A verbatim copy of each record is required.

**Task material**
------
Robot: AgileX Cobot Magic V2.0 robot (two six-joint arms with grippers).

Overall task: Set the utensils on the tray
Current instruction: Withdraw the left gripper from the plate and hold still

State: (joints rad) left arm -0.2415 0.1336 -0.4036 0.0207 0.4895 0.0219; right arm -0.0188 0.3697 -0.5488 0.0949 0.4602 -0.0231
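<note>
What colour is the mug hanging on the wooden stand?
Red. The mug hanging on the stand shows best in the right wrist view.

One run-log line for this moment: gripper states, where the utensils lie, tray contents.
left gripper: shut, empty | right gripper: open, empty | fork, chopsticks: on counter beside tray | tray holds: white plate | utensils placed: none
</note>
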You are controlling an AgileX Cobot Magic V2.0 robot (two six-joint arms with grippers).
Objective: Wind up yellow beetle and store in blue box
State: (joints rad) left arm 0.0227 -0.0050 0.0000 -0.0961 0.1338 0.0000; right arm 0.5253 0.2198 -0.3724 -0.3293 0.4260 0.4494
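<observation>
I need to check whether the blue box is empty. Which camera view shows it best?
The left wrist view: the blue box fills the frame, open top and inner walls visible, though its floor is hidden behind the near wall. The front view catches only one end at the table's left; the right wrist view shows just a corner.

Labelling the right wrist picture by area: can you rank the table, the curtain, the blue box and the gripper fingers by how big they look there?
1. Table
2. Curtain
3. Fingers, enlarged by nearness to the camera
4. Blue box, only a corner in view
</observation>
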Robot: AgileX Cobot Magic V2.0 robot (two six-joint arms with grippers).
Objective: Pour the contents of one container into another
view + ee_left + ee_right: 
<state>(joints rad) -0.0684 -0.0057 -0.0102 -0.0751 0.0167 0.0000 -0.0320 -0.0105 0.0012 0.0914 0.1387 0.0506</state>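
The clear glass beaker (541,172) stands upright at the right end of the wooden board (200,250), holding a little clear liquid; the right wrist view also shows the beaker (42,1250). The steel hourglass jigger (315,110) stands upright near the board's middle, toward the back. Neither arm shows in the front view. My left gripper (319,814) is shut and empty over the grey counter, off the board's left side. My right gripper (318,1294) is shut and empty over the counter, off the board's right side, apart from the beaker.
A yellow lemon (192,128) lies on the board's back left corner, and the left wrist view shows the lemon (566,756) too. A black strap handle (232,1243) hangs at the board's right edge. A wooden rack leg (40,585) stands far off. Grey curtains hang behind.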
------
**Answer**
Robot: AgileX Cobot Magic V2.0 robot (two six-joint arms with grippers).

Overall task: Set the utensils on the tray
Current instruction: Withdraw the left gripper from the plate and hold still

State: (joints rad) left arm -0.2415 0.1336 -0.4036 0.0207 0.4895 0.0219; right arm -0.0188 0.3697 -0.5488 0.0949 0.4602 -0.0231
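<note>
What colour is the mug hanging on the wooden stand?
Red. The mug hanging on the stand shows best in the right wrist view.

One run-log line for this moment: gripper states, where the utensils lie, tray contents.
left gripper: shut, empty | right gripper: open, empty | fork, chopsticks: on counter beside tray | tray holds: white plate | utensils placed: none
</note>
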You are controlling an AgileX Cobot Magic V2.0 robot (two six-joint arms with grippers).
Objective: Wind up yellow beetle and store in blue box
State: (joints rad) left arm 0.0227 -0.0050 0.0000 -0.0961 0.1338 0.0000; right arm 0.5253 0.2198 -0.3724 -0.3293 0.4260 0.4494
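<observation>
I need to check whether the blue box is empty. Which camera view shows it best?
The left wrist view: the blue box fills the frame, open top and inner walls visible, though its floor is hidden behind the near wall. The front view catches only one end at the table's left; the right wrist view shows just a corner.

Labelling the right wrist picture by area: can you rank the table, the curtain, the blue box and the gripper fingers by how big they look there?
1. Table
2. Curtain
3. Fingers, enlarged by nearness to the camera
4. Blue box, only a corner in view
</observation>
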Robot: AgileX Cobot Magic V2.0 robot (two six-joint arms with grippers).
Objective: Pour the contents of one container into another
view + ee_left + ee_right: 
<state>(joints rad) -0.0684 -0.0057 -0.0102 -0.0751 0.0167 0.0000 -0.0320 -0.0105 0.0012 0.0914 0.1387 0.0506</state>
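The clear glass beaker (541,172) stands upright at the right end of the wooden board (200,250), holding a little clear liquid; the right wrist view also shows the beaker (42,1250). The steel hourglass jigger (315,110) stands upright near the board's middle, toward the back. Neither arm shows in the front view. My left gripper (319,814) is shut and empty over the grey counter, off the board's left side. My right gripper (318,1294) is shut and empty over the counter, off the board's right side, apart from the beaker.
A yellow lemon (192,128) lies on the board's back left corner, and the left wrist view shows the lemon (566,756) too. A black strap handle (232,1243) hangs at the board's right edge. A wooden rack leg (40,585) stands far off. Grey curtains hang behind.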

The complete output has now been given.